The bacterium Thermoanaerobacter kivui thrives far away from oxygen, for example in the deep sea, and uses CO2 and hydrogen to produce cellular energy. The HDCR of Thermoanaerobacter kivui consists of four protein modules: one that splits hydrogen, one that produces formic acid and two small modules that contain iron sulphur. “It was already clear to us after our discovery that it had to be the two small subunits that transfer the electrons from one module to the other,” says Müller. In 2016, the researchers observed that the enzyme forms long filaments. Müller: “We could see how important this structure was from the fact that filament formation massively stimulates enzyme activity.”

The researchers from Goethe University Frankfurt, together with the group led by Dr. Jan Schuller, University of Marburg and LOEWE Centre for Synthetic Microbiology, have now produced a molecular close-up of the enzyme.
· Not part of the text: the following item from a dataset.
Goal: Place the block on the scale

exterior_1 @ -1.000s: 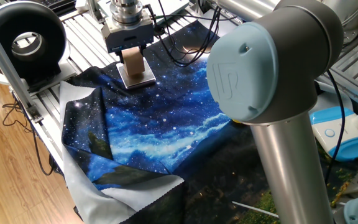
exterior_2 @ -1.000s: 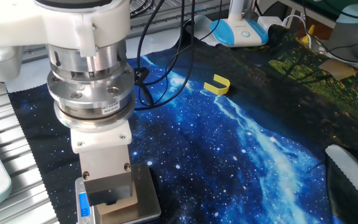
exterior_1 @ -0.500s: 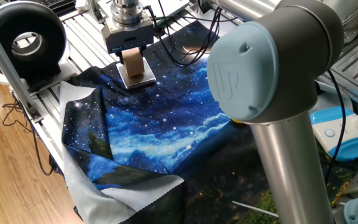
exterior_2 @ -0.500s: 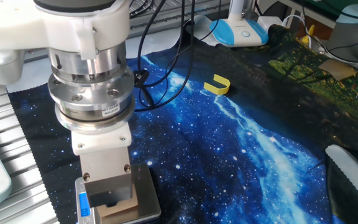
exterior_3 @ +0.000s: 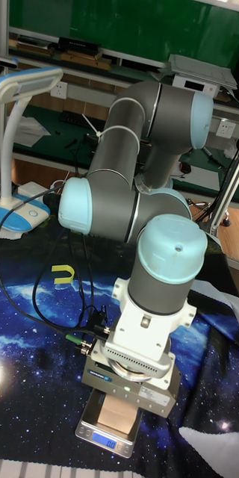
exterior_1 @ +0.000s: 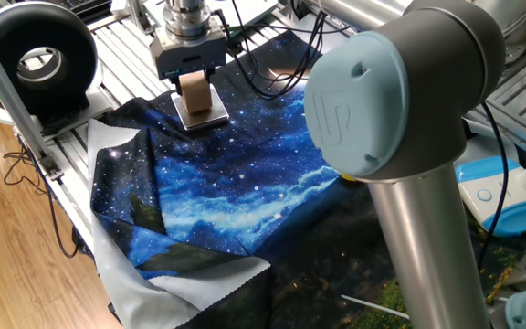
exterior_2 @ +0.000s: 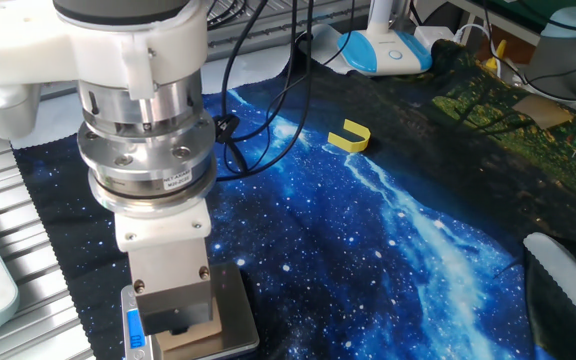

Through cryo-electron microscopy analysis, Schuller’s group has succeeded in determining the HDCR structure at atomic resolution. This made details of the long filaments visible, which the enzyme forms under experimental conditions in the laboratory (in vitro): the filaments’ backbone is composed of the two small HDCR subunits, which are arranged together to form a kind of nanowire with thousands of electron-conducting iron atoms. “This is the only enzymatically decorated nanowire discovered so far. On this wire, the hydrogenase module and the formate dehydrogenase module sit like mushroom heads on a cable,” explains Schuller.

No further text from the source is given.